_Supplied data_

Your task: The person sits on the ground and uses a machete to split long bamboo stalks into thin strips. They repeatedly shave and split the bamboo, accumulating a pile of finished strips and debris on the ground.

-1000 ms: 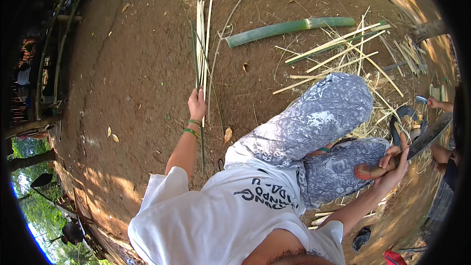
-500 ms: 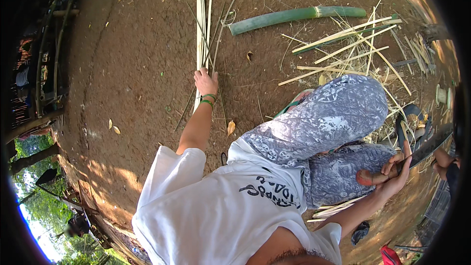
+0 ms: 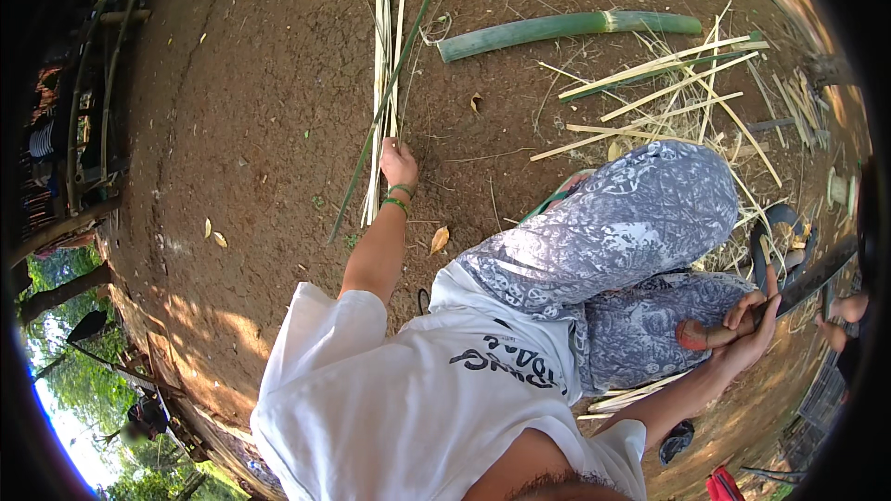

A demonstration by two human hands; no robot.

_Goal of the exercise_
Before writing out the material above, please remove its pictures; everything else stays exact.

_Solution to this exercise_
Your task: The person sits on the ground and uses a machete to split long bamboo stalks into thin strips. They repeatedly shave and split the bamboo, accumulating a pile of finished strips and debris on the ground.

-1000 ms: 
-500 ms: 
+0 ms: 

A demonstration by two human hands; no robot.

This answer has now been given in full.